→ **PROBLEM TO SOLVE**: Your answer should repeat the listing in full, with no line missing or altered.
----- INFORMATION SHOWN -----
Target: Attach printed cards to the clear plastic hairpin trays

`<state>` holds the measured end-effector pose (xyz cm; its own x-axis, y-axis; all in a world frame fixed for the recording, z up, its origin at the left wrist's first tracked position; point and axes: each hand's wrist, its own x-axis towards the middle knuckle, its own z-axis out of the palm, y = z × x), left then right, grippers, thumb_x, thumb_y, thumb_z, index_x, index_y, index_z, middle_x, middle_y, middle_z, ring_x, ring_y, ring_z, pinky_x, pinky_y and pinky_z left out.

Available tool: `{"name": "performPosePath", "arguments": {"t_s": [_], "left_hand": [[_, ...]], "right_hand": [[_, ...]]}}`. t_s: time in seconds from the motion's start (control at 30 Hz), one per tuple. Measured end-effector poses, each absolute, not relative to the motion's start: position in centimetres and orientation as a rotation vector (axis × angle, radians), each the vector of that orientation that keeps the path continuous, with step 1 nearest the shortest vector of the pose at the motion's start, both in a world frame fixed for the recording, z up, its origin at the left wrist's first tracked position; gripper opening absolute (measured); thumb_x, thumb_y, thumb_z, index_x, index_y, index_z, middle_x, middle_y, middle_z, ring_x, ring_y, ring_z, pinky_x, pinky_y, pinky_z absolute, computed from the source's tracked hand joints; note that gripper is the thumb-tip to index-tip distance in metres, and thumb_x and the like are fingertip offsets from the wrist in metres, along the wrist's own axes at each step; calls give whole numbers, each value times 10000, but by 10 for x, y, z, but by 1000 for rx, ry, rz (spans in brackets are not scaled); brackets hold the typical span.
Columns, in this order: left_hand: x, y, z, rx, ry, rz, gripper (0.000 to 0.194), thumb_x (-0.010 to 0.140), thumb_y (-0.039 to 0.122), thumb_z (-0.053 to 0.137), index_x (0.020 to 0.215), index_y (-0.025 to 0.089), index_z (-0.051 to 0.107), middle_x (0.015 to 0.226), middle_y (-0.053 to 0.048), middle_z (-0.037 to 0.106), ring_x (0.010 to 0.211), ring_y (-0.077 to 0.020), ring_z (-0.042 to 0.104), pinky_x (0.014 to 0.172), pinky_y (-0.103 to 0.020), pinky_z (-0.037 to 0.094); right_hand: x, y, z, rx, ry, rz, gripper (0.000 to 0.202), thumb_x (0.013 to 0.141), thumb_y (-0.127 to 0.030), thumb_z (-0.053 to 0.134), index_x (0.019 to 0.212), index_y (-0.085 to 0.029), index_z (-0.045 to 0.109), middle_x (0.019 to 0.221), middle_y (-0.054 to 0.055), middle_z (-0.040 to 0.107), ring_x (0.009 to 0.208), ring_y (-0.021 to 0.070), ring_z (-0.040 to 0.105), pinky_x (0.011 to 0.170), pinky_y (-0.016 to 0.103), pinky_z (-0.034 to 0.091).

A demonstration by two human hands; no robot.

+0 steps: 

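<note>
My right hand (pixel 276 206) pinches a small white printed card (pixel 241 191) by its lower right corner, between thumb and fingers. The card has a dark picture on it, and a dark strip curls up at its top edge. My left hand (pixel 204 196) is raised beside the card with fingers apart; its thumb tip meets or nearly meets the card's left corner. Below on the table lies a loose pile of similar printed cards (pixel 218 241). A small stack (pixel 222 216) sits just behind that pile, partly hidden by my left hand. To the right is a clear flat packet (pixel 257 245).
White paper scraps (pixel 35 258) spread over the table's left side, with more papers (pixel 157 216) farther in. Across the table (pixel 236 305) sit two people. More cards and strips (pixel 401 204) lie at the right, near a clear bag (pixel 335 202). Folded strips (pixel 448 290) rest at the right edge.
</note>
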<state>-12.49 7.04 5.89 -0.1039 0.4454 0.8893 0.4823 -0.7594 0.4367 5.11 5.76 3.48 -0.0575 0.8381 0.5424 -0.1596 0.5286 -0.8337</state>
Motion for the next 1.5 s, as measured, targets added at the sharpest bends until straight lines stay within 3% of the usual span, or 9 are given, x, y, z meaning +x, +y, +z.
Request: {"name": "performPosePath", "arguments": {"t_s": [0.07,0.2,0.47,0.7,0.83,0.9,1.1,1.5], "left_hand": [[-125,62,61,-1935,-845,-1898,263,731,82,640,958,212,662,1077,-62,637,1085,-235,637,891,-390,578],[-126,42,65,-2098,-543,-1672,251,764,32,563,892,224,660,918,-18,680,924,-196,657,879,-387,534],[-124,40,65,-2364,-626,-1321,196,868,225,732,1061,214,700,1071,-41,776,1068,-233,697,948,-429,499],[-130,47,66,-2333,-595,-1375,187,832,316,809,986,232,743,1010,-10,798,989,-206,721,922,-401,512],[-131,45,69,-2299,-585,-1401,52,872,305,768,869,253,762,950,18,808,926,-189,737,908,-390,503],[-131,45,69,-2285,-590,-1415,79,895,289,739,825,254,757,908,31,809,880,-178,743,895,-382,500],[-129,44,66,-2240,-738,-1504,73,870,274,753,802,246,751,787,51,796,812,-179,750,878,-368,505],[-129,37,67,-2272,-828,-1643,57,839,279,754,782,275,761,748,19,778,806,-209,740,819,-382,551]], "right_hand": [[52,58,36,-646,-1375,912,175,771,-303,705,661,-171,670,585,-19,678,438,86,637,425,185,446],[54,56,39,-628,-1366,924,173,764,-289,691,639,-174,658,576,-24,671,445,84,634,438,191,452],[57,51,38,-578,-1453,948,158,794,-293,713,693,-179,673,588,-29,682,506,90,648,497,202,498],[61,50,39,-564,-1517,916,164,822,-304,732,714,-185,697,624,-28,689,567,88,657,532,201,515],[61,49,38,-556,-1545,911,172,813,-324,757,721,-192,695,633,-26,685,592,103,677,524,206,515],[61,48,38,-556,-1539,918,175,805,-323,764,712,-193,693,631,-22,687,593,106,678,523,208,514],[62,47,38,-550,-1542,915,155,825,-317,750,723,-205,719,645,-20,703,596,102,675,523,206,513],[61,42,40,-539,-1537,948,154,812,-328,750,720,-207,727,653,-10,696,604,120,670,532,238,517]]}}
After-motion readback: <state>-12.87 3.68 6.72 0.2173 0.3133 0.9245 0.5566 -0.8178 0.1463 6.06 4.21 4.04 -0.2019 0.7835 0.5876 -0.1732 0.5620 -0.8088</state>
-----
→ **SOLUTION**:
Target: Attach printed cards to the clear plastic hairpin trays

`<state>` holds the measured end-effector pose (xyz cm; its own x-axis, y-axis; all in a world frame fixed for the recording, z up, its origin at the left wrist's first tracked position; point and axes: each hand's wrist, its own x-axis towards the middle knuckle, its own z-axis out of the palm, y = z × x), left then right, grippers, thumb_x, thumb_y, thumb_z, index_x, index_y, index_z, middle_x, middle_y, middle_z, ring_x, ring_y, ring_z, pinky_x, pinky_y and pinky_z left out.

Available tool: `{"name": "performPosePath", "arguments": {"t_s": [_], "left_hand": [[_, ...]], "right_hand": [[_, ...]]}}`. t_s: time in seconds from the motion's start (control at 30 Hz), one per tuple. Measured end-effector poses, each absolute, not relative to the motion's start: position in centimetres and orientation as a rotation vector (axis × angle, radians), each the vector of that orientation that keeps the path continuous, with step 1 nearest the shortest vector of the pose at the motion's start, both in a world frame fixed for the recording, z up, its origin at the left wrist's first tracked position; gripper opening absolute (measured); thumb_x, thumb_y, thumb_z, index_x, index_y, index_z, middle_x, middle_y, middle_z, ring_x, ring_y, ring_z, pinky_x, pinky_y, pinky_z absolute, computed from the source's tracked hand joints; note that gripper is the thumb-tip to index-tip distance in metres, and thumb_x and the like are fingertip offsets from the wrist in metres, along the wrist's own axes at each step; calls give whole numbers, each value times 10000, but by 10 for x, y, z, but by 1000 for rx, ry, rz (spans in brackets are not scaled); brackets hold the typical span.
Columns, in this order: left_hand: x, y, z, rx, ry, rz, gripper (0.000 to 0.194), thumb_x (-0.010 to 0.140), thumb_y (-0.039 to 0.122), thumb_z (-0.053 to 0.137), index_x (0.020 to 0.215), index_y (-0.025 to 0.089), index_z (-0.051 to 0.107), middle_x (0.015 to 0.226), middle_y (-0.053 to 0.048), middle_z (-0.037 to 0.106), ring_x (0.010 to 0.211), ring_y (-0.077 to 0.020), ring_z (-0.042 to 0.104), pinky_x (0.014 to 0.172), pinky_y (-0.103 to 0.020), pinky_z (-0.037 to 0.094); right_hand: x, y, z, rx, ry, rz, gripper (0.000 to 0.202), thumb_x (0.013 to 0.141), thumb_y (-0.127 to 0.030), thumb_z (-0.053 to 0.134), index_x (0.019 to 0.212), index_y (-0.085 to 0.029), index_z (-0.045 to 0.109), middle_x (0.019 to 0.221), middle_y (-0.054 to 0.055), middle_z (-0.040 to 0.107), ring_x (0.009 to 0.208), ring_y (-0.021 to 0.070), ring_z (-0.040 to 0.105), pinky_x (0.011 to 0.170), pinky_y (-0.016 to 0.103), pinky_z (-0.034 to 0.091).

A demonstration by two human hands; no robot.

+0 steps: 

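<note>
My right hand (pixel 276 206) pinches a small white printed card (pixel 241 191) by its lower right corner, between thumb and fingers. The card has a dark picture on it, and a dark strip curls up at its top edge. My left hand (pixel 204 196) is raised beside the card with fingers apart; its thumb tip meets or nearly meets the card's left corner. Below on the table lies a loose pile of similar printed cards (pixel 218 241). A small stack (pixel 222 216) sits just behind that pile, partly hidden by my left hand. To the right is a clear flat packet (pixel 257 245).
White paper scraps (pixel 35 258) spread over the table's left side, with more papers (pixel 157 216) farther in. Across the table (pixel 236 305) sit two people. More cards and strips (pixel 401 204) lie at the right, near a clear bag (pixel 335 202). Folded strips (pixel 448 290) rest at the right edge.
</note>
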<state>-12.49 7.04 5.89 -0.1039 0.4454 0.8893 0.4823 -0.7594 0.4367 5.11 5.76 3.48 -0.0575 0.8381 0.5424 -0.1596 0.5286 -0.8337</state>
Motion for the next 1.5 s, as measured, targets added at the sharpest bends until straight lines stay within 3% of the usual span, or 9 are given, x, y, z meaning +x, +y, +z.
Request: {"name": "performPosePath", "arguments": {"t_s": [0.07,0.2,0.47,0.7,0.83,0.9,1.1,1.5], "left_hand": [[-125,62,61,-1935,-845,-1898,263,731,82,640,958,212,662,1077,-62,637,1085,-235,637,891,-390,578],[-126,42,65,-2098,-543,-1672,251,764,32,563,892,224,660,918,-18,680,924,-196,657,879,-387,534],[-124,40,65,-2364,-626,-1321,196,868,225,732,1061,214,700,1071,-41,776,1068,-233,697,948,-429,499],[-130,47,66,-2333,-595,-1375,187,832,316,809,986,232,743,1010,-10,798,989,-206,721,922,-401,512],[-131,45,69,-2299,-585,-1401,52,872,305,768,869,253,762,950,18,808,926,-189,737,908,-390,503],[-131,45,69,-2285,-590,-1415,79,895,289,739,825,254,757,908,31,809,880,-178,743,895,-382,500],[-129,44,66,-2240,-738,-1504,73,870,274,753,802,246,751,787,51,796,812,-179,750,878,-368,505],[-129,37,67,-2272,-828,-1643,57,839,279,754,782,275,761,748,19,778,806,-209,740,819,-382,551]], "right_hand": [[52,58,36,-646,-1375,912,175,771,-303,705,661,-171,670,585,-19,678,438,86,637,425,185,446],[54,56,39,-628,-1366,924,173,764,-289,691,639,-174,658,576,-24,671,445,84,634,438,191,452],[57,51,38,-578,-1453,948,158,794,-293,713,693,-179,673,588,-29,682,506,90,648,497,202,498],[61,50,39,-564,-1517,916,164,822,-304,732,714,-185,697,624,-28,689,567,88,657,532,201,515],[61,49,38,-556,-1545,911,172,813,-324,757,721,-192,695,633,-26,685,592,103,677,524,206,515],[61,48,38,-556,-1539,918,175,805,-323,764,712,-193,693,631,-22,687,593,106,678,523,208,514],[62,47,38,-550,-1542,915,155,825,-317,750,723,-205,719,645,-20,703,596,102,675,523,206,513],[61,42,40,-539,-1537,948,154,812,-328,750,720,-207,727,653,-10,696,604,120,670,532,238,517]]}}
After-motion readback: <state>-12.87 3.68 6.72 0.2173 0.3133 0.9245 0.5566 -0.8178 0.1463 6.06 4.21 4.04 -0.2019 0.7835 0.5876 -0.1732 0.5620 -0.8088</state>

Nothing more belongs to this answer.